Similarly, review your Teams retention settings. Copilot can reference chat history and channel conversations. If your retention policies delete content aggressively, Copilot may not have access to recent conversations. Align your retention settings with your intended Copilot use cases.
Network and endpoint baseline
The network requirements for Copilot are straightforward but essential.
Microsoft publishes required URLs and IP address ranges for all Microsoft 365 services, including Copilot. Your proxy servers and firewalls must allow traffic to these endpoints. If you’re in a government environment with restricted internet access, work with your network team to add the required Copilot endpoints to your allow lists.
Bandwidth is generally not a concern for Copilot. It uses text-based interactions that consume minimal bandwidth compared to Teams video or large file transfers. However, if you’re on a constrained network, monitor traffic during your pilot to establish a baseline.
For client endpoints, Copilot requires current versions of Microsoft 365 apps. That means Microsoft 365 Apps for Enterprise on the Current Channel or Monthly Enterprise Channel. Older versions and perpetual Office licenses do not support Copilot. Verify that your pilot users are on supported versions before enabling their licenses.
Copilot is also available in the web browser through Microsoft 365 web apps. Make sure your supported browsers are current and that any browser-based security policies don’t block Copilot functionality.

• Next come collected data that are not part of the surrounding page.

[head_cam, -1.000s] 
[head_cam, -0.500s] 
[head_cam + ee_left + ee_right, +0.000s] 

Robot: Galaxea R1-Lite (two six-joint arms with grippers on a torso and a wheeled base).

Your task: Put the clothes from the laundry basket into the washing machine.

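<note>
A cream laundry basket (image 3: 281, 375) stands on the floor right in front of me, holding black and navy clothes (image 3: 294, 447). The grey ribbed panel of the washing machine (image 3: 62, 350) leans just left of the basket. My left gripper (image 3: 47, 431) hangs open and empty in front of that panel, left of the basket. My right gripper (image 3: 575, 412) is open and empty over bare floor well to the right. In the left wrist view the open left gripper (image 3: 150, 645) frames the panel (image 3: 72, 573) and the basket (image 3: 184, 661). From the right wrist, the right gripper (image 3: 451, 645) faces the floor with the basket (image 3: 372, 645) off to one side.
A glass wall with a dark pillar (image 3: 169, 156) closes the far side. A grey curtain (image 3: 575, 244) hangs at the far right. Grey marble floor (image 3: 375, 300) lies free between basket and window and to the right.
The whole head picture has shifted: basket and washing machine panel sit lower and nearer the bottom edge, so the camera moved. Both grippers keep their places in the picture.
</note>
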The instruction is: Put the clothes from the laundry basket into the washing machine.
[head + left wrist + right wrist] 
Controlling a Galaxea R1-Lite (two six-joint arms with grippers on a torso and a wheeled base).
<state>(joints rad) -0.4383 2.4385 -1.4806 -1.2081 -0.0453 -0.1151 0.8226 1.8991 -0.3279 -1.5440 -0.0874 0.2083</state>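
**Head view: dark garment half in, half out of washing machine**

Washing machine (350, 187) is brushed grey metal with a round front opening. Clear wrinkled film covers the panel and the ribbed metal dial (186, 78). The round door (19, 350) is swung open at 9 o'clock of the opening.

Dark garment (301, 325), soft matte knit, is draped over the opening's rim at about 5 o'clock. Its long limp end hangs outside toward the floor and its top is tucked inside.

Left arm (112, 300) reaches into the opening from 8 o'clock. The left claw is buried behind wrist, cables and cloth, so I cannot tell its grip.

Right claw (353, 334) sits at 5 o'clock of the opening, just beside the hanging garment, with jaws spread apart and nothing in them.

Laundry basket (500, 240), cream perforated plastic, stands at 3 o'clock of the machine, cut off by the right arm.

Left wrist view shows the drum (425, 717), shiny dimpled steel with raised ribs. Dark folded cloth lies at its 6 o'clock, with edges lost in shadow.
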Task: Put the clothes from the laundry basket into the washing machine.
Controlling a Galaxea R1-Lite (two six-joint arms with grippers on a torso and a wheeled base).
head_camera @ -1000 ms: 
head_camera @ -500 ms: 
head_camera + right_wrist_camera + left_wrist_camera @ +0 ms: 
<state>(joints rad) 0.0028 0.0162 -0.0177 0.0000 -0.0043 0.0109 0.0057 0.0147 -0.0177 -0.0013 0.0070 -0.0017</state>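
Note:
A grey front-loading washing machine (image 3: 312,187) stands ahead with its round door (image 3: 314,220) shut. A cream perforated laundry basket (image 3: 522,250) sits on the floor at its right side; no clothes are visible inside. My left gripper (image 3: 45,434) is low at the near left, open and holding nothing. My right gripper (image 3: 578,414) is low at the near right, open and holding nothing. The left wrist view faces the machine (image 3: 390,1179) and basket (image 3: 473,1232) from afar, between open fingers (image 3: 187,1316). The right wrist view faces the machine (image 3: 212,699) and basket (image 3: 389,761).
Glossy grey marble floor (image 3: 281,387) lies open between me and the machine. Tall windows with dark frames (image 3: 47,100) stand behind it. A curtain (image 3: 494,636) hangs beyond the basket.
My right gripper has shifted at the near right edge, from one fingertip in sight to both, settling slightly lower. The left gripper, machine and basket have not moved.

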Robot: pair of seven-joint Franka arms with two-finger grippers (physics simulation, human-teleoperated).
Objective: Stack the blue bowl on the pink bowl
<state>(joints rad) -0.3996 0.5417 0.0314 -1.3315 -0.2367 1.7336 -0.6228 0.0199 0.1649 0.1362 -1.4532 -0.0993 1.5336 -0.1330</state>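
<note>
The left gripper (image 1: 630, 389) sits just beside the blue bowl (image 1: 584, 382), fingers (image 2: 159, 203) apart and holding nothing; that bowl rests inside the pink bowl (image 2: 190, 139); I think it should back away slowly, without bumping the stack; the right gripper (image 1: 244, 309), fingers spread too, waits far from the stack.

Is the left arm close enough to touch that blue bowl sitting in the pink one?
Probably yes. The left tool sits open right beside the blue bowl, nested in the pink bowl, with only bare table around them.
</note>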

Close: your go/no-go checklist
Here’s your checklist. Work through each item before you assign your first Copilot license.
Licensing: qualifying base licenses confirmed, Copilot add-on licenses procured and available.
Identity: Entra ID directory is clean, MFA is enforced via Conditional Access, device compliance policies are applied, session controls are configured.
SharePoint and OneDrive: OneDrive provisioned for all target users, oversharing reports reviewed and high-risk items remediated, external sharing settings verified, sensitivity labels applied to critical content, search index healthy.
Exchange and Teams: mailboxes provisioned with modern auth, transcription policies configured, retention settings aligned with Copilot use cases.
Network: required endpoints allow-listed, client apps on supported versions.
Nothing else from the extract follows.